**What to produce**. Write out the entries once more, exactly as they appear.

Extracted records:

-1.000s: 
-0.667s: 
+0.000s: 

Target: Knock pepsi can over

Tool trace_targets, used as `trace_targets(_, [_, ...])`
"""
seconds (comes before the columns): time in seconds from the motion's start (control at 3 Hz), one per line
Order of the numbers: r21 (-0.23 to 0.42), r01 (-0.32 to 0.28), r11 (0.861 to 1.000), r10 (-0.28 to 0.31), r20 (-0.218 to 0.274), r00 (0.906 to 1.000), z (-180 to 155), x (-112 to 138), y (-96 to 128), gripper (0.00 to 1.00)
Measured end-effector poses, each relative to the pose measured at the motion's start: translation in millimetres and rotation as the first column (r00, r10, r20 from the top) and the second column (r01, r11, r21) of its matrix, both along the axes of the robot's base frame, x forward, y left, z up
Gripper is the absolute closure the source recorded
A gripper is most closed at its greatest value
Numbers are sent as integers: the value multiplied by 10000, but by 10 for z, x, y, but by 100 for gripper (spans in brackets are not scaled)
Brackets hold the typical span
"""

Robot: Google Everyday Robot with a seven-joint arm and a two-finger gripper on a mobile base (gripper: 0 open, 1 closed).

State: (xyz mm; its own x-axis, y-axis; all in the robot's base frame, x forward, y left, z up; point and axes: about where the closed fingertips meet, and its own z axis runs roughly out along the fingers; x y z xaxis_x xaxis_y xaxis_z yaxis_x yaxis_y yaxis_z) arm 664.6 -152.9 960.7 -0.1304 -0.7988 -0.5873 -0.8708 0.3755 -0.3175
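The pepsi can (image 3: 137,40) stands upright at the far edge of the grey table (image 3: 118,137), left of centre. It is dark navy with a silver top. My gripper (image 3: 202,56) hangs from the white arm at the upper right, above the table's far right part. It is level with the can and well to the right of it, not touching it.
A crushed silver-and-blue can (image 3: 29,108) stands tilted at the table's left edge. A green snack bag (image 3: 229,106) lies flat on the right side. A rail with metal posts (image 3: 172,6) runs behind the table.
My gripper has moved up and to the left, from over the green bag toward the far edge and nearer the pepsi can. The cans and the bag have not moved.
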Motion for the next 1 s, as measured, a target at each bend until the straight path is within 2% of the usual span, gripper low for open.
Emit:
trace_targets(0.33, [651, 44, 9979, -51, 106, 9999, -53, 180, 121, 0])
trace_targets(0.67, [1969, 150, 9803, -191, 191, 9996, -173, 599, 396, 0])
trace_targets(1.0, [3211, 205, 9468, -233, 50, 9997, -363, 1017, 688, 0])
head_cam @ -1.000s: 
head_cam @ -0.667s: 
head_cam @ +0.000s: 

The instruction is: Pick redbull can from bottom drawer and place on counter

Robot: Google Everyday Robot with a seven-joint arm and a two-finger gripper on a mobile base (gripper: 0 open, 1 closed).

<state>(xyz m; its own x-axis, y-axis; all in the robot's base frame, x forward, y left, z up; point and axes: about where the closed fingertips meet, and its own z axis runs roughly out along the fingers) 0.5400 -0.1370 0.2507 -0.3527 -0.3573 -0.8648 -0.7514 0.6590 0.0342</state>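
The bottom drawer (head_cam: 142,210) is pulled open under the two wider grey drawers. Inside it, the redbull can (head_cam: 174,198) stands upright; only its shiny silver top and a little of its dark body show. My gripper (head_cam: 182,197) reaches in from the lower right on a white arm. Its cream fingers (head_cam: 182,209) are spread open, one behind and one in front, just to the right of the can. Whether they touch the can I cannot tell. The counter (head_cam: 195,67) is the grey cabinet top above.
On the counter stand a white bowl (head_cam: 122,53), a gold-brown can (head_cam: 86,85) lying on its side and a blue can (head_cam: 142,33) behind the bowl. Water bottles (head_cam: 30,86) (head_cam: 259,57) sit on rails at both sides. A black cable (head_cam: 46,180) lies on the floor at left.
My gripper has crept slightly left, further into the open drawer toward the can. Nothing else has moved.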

**Response for this exercise**.
-1.000s: 
-0.667s: 
+0.000s: 

Target: Knock pepsi can over

Tool trace_targets, used as `trace_targets(_, [_, ...])`
"""
seconds (comes before the columns): time in seconds from the motion's start (control at 3 Hz), one per line
Order of the numbers: r21 (-0.23 to 0.42), r01 (-0.32 to 0.28), r11 (0.861 to 1.000), r10 (-0.28 to 0.31), r20 (-0.218 to 0.274), r00 (0.906 to 1.000), z (-180 to 155), x (-112 to 138), y (-96 to 128), gripper (0.00 to 1.00)
Measured end-effector poses, each relative to the pose measured at the motion's start: translation in millimetres and rotation as the first column (r00, r10, r20 from the top) and the second column (r01, r11, r21) of its matrix, both along the axes of the robot's base frame, x forward, y left, z up
Gripper is the absolute closure the source recorded
A gripper is most closed at its greatest value
Numbers are sent as integers: the value multiplied by 10000, but by 10 for z, x, y, but by 100 for gripper (spans in brackets are not scaled)
Brackets hold the typical span
"""

Robot: Google Everyday Robot with a seven-joint arm and a two-finger gripper on a mobile base (gripper: 0 open, 1 closed).

State: (xyz mm; its own x-axis, y-axis; all in the robot's base frame, x forward, y left, z up; point and axes: about where the closed fingertips meet, and its own z axis runs roughly out along the fingers; x y z xaxis_x xaxis_y xaxis_z yaxis_x yaxis_y yaxis_z) arm 664.6 -152.9 960.7 -0.1304 -0.7988 -0.5873 -0.8708 0.3755 -0.3175
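The pepsi can (image 3: 137,40) stands upright at the far edge of the grey table (image 3: 118,137), left of centre. It is dark navy with a silver top. My gripper (image 3: 202,56) hangs from the white arm at the upper right, above the table's far right part. It is level with the can and well to the right of it, not touching it.
A crushed silver-and-blue can (image 3: 29,108) stands tilted at the table's left edge. A green snack bag (image 3: 229,106) lies flat on the right side. A rail with metal posts (image 3: 172,6) runs behind the table.
My gripper has moved up and to the left, from over the green bag toward the far edge and nearer the pepsi can. The cans and the bag have not moved.
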Motion for the next 1 s, as measured, a target at each bend until the straight path is within 2% of the usual span, gripper low for open.
Emit:
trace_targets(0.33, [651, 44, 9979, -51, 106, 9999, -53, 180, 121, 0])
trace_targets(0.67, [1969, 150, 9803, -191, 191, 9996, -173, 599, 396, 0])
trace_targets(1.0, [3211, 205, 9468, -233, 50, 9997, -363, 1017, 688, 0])
head_cam @ -1.000s: 
head_cam @ -0.667s: 
head_cam @ +0.000s: 

The instruction is: Pick redbull can from bottom drawer and place on counter

Robot: Google Everyday Robot with a seven-joint arm and a two-finger gripper on a mobile base (gripper: 0 open, 1 closed).

<state>(xyz m; its own x-axis, y-axis; all in the robot's base frame, x forward, y left, z up; point and axes: about where the closed fingertips meet, and its own z axis runs roughly out along the fingers) 0.5400 -0.1370 0.2507 -0.3527 -0.3573 -0.8648 -0.7514 0.6590 0.0342</state>
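The bottom drawer (head_cam: 142,210) is pulled open under the two wider grey drawers. Inside it, the redbull can (head_cam: 174,198) stands upright; only its shiny silver top and a little of its dark body show. My gripper (head_cam: 182,197) reaches in from the lower right on a white arm. Its cream fingers (head_cam: 182,209) are spread open, one behind and one in front, just to the right of the can. Whether they touch the can I cannot tell. The counter (head_cam: 195,67) is the grey cabinet top above.
On the counter stand a white bowl (head_cam: 122,53), a gold-brown can (head_cam: 86,85) lying on its side and a blue can (head_cam: 142,33) behind the bowl. Water bottles (head_cam: 30,86) (head_cam: 259,57) sit on rails at both sides. A black cable (head_cam: 46,180) lies on the floor at left.
My gripper has crept slightly left, further into the open drawer toward the can. Nothing else has moved.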

This exercise is complete.